La juge Ana Reyes statue en faveur des bénéficiaires du TPS haïtien : une victoire importante mais fragile
La juge fédérale Ana C. Reyes a rendu sa décision dans l’affaire Miot et al. c. Trump. Une décision qui bloque la suppression du Statut de Protection Temporaire (TPS) pour les ressortissants haïtiens. Cette décision offre un répit à plus de 350 000 Haïtiens vivant légalement aux États-Unis, mais l’avenir demeure incertain.
La juge Reyes, qui siège au tribunal fédéral du district de Columbia, avait annoncé qu’elle rendrait sa décision le 2 février — soit la veille de l’expiration prévue du TPS. Pendant deux jours d’audiences en janvier, elle avait vivement questionné les avocats du gouvernement sur les contradictions de l’administration Trump concernant Haïti.
La magistrate avait notamment souligné l’incohérence entre la décision du Département de la Sécurité intérieure de mettre fin au TPS et les propres évaluations du gouvernement américain sur la situation en Haïti. Le Secrétaire d’État Marco Rubio a lui-même qualifié les gangs haïtiens de “terroristes étrangers” et reconnu les “défis sécuritaires immédiats” dans le pays. La Federal Aviation Administration interdit aux avions civils américains de survoler certaines parties de l’espace aérien haïtien.
“Pouvez-vous m’expliquer comment il est sécuritaire de retourner dans un pays où il n’est même pas sécuritaire de voler?” avait demandé la juge Reyes aux avocats du Département de la Justice.
Les plaignants, représentés par les cabinets Bryan Cave Leighton Paisner, Kurzban Kurzban Tetzeli & Pratt, et Just Futures Law, comptent parmi eux des infirmières, des chercheurs, et d’autres résidents de longue date ayant construit leur vie aux États-Unis.
La juge avait questionné la consultation précipitée du Département d’État : un courriel indiquant “aucune préoccupation de politique étrangère” avait été envoyé seulement 53 minutes après la demande. “Cette réponse ne traite pas des conditions dans le pays”, avait-elle observé.
La situation en Haïti reste catastrophique : plus de 1,4 million de personnes déplacées, des gangs contrôlant les routes principales, et une absence de gouvernement fonctionnel.
Une victoire qui pourrait être de courte durée
Malgré ce jugement favorable, les bénéficiaires du TPS haïtien ne peuvent pas encore souffler. L’administration Trump a systématiquement fait appel des décisions défavorables, allant parfois directement devant la Cour suprême pour obtenir des suspensions d’urgence.
En mai 2025, la Cour suprême avait autorisé l’administration à mettre fin au TPS pour les Vénézuéliens pendant que les procédures judiciaires se poursuivaient. Le même scénario pourrait se reproduire pour les Haïtiens.

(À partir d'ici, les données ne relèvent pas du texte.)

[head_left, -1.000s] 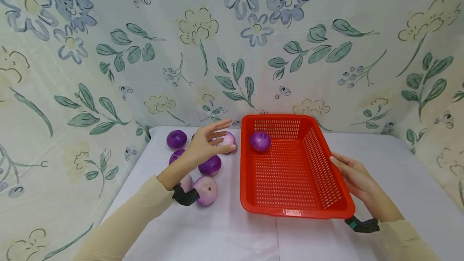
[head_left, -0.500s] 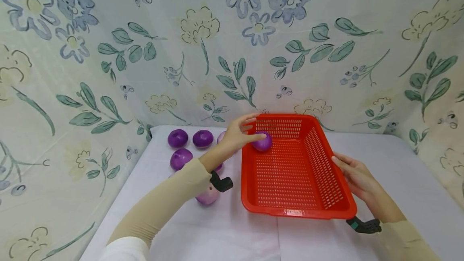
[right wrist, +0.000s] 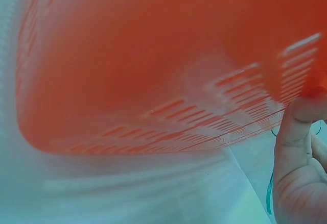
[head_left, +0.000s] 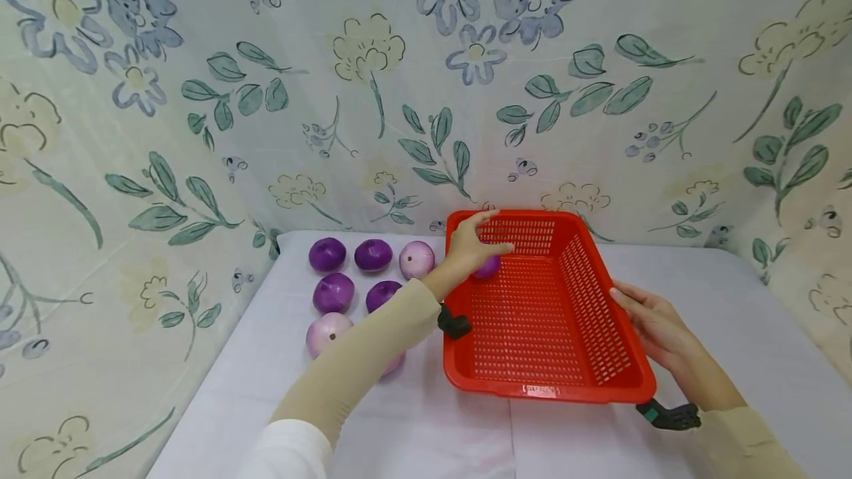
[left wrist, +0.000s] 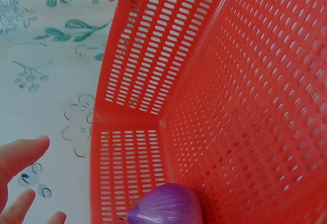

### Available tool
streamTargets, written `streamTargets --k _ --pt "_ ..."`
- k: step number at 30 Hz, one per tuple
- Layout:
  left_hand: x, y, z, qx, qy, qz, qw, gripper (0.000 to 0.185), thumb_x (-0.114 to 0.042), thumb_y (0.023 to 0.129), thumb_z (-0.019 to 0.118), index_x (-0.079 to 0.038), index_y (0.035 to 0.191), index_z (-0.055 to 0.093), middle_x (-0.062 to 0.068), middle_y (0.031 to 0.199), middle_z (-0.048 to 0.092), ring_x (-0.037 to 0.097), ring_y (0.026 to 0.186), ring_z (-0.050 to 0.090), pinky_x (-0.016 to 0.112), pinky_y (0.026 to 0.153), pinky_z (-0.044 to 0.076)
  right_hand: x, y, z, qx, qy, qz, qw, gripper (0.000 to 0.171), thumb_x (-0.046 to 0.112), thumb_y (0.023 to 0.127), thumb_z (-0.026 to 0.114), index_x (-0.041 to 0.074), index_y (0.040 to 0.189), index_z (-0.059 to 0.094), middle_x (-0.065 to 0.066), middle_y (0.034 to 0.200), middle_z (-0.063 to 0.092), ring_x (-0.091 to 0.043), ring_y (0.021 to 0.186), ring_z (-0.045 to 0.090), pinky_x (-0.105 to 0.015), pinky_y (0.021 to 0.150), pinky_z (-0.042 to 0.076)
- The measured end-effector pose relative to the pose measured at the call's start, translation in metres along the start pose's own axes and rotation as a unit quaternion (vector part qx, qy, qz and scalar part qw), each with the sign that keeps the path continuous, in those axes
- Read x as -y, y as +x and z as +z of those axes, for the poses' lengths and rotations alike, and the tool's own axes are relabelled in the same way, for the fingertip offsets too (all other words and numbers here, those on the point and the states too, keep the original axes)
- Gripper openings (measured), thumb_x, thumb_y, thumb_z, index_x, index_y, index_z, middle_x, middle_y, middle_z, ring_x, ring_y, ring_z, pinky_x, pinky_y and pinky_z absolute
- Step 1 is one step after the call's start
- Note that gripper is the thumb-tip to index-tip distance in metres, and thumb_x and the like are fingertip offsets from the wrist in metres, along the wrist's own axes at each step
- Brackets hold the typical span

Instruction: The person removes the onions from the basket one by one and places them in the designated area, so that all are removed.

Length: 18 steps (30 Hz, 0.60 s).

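A red perforated basket (head_left: pixel 547 390) stands on the white tablecloth. One purple onion (head_left: pixel 489 267) lies in its far left corner, seen close up in the left wrist view as onion (left wrist: pixel 166 206) against the basket wall (left wrist: pixel 230 81). My left hand (head_left: pixel 474 244) hovers just over that onion with its fingers (left wrist: pixel 20 155) spread and straight, holding nothing. My right hand (head_left: pixel 655 324) grips the basket's right rim, and its thumb (right wrist: pixel 301 117) presses on the basket's side (right wrist: pixel 153 71).
Several purple and pale onions lie left of the basket, among them a dark onion (head_left: pixel 327 253), a pale onion (head_left: pixel 416 259) and another pale onion (head_left: pixel 328 331). A flowered cloth (head_left: pixel 399 94) hangs behind and at both sides. Bare tablecloth (head_left: pixel 732 294) lies right of the basket.
My left hand has moved right from above the loose onions, over the basket's rim, to the onion inside. The right hand has kept its hold on the rim.
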<state>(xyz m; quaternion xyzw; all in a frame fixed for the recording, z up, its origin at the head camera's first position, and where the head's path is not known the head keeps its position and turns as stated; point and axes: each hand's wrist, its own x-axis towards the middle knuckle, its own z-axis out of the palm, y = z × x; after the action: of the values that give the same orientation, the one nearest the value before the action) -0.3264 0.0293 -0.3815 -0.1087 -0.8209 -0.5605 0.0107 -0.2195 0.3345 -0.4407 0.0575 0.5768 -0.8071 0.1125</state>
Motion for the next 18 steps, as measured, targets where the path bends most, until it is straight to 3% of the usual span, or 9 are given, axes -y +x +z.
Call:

Les avocats des plaignants avaient prévenu : tant que la décision reste intacte et n’est pas renversée par une cour d’appel, les opérations d’arrestation de l’ICE ne peuvent pas cibler les bénéficiaires du TPS. Mais si un tribunal supérieur renverse cette décision, les raids pourraient théoriquement commencer le lendemain.
Au Massachusetts, au moins 45 000 Haïtiens sont directement concernés. Boston abrite la troisième plus grande population haïtienne du pays. La conseillère municipale Ruthzee Louijeune, fille d’immigrants haïtiens, avait parrainé une résolution condamnant la suppression du TPS, adoptée à l’unanimité. La représentante Ayanna Pressley a déposé un projet de loi exigeant le maintien du TPS jusqu’au printemps 2029.

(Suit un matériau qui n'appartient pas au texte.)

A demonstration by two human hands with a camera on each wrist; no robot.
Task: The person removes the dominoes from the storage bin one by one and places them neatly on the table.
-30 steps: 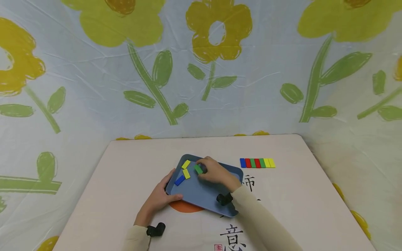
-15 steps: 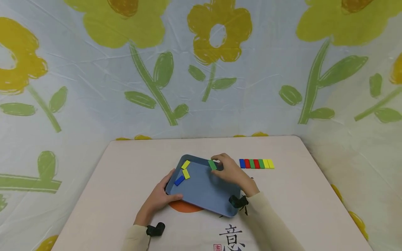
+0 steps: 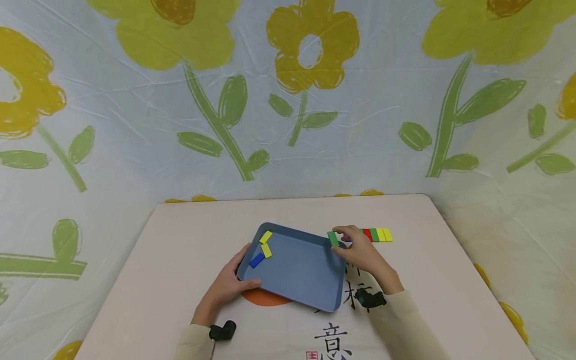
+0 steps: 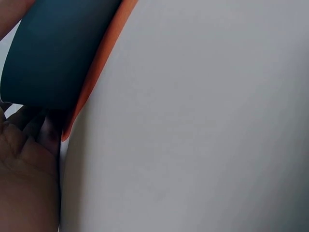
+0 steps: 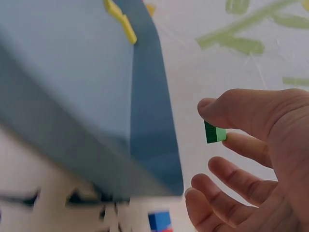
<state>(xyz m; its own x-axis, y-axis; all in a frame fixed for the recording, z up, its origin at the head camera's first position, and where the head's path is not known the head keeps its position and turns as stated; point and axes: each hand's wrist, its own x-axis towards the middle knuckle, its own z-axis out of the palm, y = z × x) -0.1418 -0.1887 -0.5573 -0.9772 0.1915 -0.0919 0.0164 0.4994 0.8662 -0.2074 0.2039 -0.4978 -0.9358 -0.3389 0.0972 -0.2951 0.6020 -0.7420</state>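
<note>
My right hand [image 3: 362,252] pinches a green block [image 3: 333,238] between thumb and index finger, over the right corner of the blue tray [image 3: 297,270]. In the right wrist view the green block [image 5: 214,132] shows between the thumb and a finger, its other fingers loosely bent. My left hand [image 3: 229,275] grips the tray's left end, thumb on the near rim and fingers at the far side. Two yellow blocks [image 3: 266,250] and a blue block [image 3: 257,260] lie at the tray's left end. Beside the right hand runs a row of coloured blocks [image 3: 381,235], its left part hidden behind the fingers.
A pale cloth with black brush characters [image 3: 333,342] and an orange disc [image 3: 265,298] covers the table, the disc partly under the tray. A flower-printed curtain [image 3: 351,165] stands behind the table. Each wrist carries a small black camera [image 3: 222,330].
My right hand has lifted the green block from the tray's middle and carried it right, to the tray's right corner near the row. The left hand and tray stay in place.
</note>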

Pour l’instant, les bénéficiaires du TPS haïtien conservent leur statut légal et leur autorisation de travail.
Cependant, cette décision n’offre qu’un sursis. Les avocats conseillent aux bénéficiaires de consulter un professionnel pour explorer d’autres voies de régularisation et de rester informés des développements juridiques.